[WHAT THE TASK REQUIRES] Below is a listing from which only part is wanted; return exactly the lines from the one with "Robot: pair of" up to and including the one with "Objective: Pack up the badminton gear".

SUPPLIED RECORDS START

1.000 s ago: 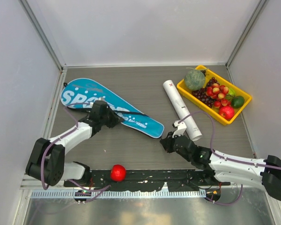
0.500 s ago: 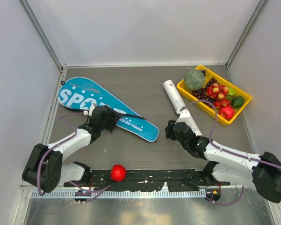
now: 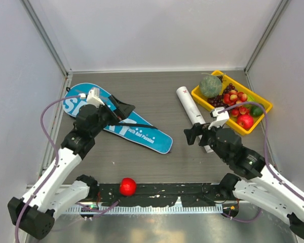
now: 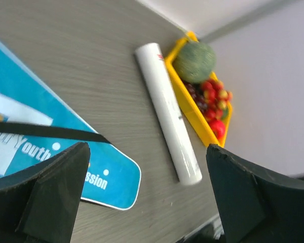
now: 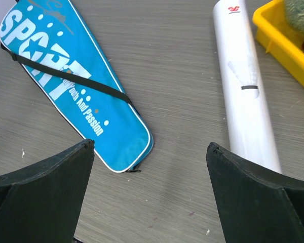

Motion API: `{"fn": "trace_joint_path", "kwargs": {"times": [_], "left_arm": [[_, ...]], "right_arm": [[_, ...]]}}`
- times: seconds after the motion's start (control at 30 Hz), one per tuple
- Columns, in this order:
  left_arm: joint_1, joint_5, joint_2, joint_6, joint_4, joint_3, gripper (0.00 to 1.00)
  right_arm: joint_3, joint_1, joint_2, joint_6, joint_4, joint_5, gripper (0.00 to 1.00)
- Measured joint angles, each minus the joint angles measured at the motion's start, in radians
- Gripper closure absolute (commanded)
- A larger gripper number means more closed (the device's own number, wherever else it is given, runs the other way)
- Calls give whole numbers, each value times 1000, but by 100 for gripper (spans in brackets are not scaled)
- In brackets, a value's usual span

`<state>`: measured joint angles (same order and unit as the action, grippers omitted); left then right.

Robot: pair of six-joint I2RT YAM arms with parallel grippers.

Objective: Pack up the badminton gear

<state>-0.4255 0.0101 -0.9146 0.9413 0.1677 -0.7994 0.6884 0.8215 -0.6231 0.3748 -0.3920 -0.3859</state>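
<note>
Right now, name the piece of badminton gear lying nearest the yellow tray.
The white cardboard tube, lying right beside the yellow tray. The blue SPORT cover lies well away from it, on the table's left side.

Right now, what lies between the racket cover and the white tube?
Nothing: only bare table separates the racket cover from the white tube, clearest in the right wrist view.

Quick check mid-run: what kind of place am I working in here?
Probably a lab robot test cell: plain white panel walls box in a grey table, and the items look staged: a blue racket cover, a white tube, a yellow fruit tray.
</note>
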Motion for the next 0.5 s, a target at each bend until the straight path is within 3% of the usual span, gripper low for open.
{"fn": "trace_joint_path", "kwargs": {"times": [0.27,0.5], "left_arm": [[-1,275,237,-283,60,-11,1],[-2,351,472,-384,73,68,1]], "right_arm": [[82,0,172,-6,-164,-8,5],[113,-1,272,2,-174,5,5]]}}
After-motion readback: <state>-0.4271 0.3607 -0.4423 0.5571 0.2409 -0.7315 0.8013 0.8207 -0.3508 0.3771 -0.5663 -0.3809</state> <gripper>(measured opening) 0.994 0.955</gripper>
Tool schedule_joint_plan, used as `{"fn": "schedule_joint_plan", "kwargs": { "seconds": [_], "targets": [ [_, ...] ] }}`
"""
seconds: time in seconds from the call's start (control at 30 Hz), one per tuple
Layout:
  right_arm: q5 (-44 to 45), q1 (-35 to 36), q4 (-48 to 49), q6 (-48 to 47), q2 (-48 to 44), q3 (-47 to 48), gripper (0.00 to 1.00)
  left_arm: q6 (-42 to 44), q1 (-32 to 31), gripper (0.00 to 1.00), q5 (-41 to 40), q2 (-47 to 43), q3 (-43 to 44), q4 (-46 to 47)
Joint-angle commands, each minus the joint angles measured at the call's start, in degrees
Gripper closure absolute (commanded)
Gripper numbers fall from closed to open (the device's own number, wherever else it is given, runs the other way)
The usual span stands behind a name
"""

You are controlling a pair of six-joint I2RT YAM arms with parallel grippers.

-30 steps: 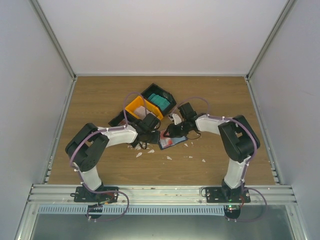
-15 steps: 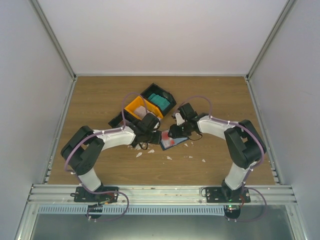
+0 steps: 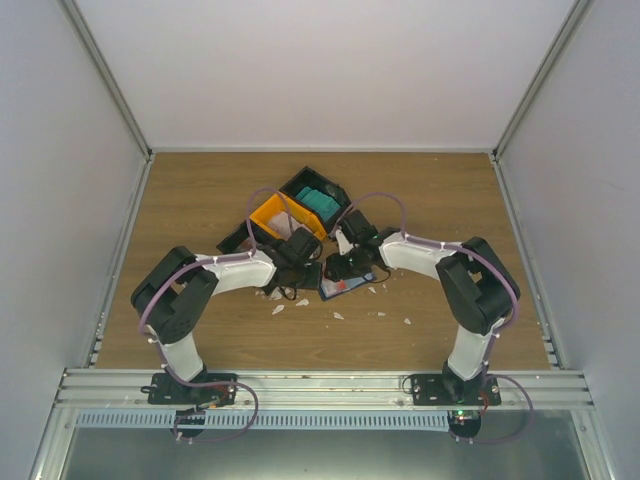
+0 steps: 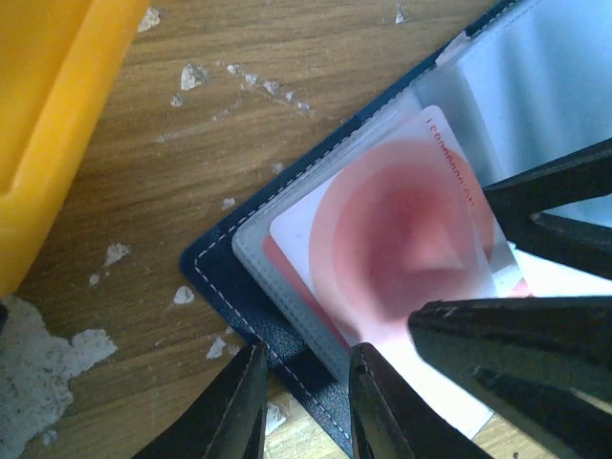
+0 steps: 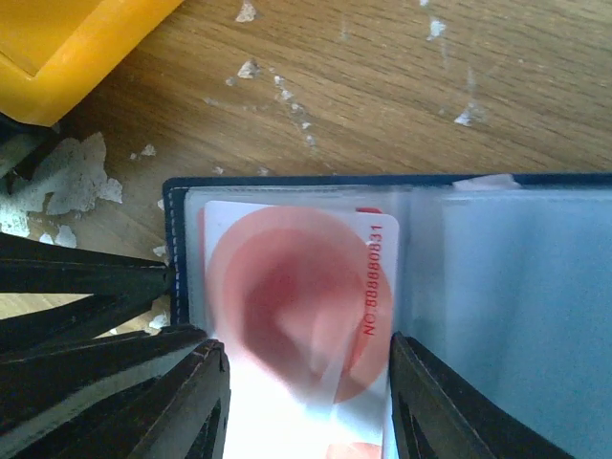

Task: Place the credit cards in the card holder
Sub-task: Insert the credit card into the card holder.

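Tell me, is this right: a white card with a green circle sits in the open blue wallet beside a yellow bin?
No: the circle on the white card is red, not green, as the left wrist view shows. It sits in the open blue wallet beside the yellow bin.

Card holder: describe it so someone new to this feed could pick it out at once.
On the wooden table, look beside the orange bin, on its near right side. The card holder lies open and flat there. Unlike the bin and the white scraps around it, it is navy with a stitched edge and clear sleeves, one showing a white card with a red blotch.
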Motion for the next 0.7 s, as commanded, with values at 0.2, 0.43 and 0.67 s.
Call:
{"fn": "schedule_joint_plan", "kwargs": {
  "seconds": [0.2,0.43,0.67],
  "targets": [
    [3.75,4.72,-4.42,-1.44,2.59,4.42,0.54,-0.20,0.10,0.72,0.44,1.51,0.12,1.60],
    [12.45,3.88,-5.17,2.27,-2.50,3.94,0.52,0.53,0.27,0.71,-0.06,-2.33,-1.22,2.63],
    [23.53,0.59,-5.40,7.51,-12.73,-2.41,0.40,1.56,0.67,0.56,-1.48,-10.63,-2.04,1.47]
  ]
}}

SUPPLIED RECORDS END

[OUTPUT OF THE EXERCISE]
Robot: pair of six-joint I2RT YAM arms with parallel grippers.

Objective: Pack up the badminton gear

Nothing else belongs in this output.